I think the biggest problem I'm having with you assertions about the humanity of today vs. the humanity of yesteryear is that you seem to think there's really a difference.
"Our ancestors sought cultivation and we should too. I just don't follow the whole modern fashion of today--to seek MORE of everything all the time."
I really don't see how you think this is only a modern concept. All those great men we read about in history books- Marco Polo, Christopher Columbus, Henry Hudson, Magellen, etc., etc... they wanted MORE. More glory, more money, more land. I mean, the imperialistic nature of humans has long been apparent, and if you have a problem with that tendency, I can see that as a valid complaint- it bothers me too. But to assert that the good ol' days were free of such activities and intentions doesn't jibe with me.
"Humans mostwhat only care about human and their thoughts, what is human more than the rest of the world"
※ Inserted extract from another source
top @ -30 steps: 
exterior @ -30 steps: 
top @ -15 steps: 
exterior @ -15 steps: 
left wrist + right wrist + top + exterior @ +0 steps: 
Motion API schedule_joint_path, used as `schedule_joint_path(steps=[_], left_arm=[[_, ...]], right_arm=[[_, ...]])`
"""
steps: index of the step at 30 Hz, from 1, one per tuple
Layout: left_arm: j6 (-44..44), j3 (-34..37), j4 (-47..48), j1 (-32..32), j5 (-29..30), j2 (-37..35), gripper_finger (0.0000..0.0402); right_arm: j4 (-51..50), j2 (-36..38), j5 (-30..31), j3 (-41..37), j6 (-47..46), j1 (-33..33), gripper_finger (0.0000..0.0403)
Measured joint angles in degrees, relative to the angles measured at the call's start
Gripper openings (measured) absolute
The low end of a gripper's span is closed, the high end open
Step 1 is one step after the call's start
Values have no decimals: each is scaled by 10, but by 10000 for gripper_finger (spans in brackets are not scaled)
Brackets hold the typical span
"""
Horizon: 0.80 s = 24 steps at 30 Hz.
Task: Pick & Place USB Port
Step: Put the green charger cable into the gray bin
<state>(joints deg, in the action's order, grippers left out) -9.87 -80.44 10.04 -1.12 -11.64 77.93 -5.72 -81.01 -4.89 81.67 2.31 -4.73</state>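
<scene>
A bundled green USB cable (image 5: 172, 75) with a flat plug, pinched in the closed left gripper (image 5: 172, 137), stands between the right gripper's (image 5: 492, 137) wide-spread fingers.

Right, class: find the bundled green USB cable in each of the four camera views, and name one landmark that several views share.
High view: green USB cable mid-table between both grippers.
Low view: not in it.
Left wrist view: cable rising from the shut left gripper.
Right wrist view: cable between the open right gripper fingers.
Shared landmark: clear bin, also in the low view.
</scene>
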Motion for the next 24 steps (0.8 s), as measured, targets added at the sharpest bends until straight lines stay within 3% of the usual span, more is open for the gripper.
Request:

Why do you think this is wrong? I'm not trying to say that it is or isn't, just wondering why you state it in such a way that it seems presupposed that we'll all agree that it's wrong. Does a lion care for a gazelle over itself? Does a gazelle care enough for a lion to donate its life for the lion?
I would say that because humans have the capacity to destroy the world, we have a vested interest in preserving it- for our own well-being, if for nothing else. Self-interest is natural and, in my opinion, healthy- it's when greed masks our ability to see what is our self interest, both individually and, to whatever extent, collectively, that we become self destructive.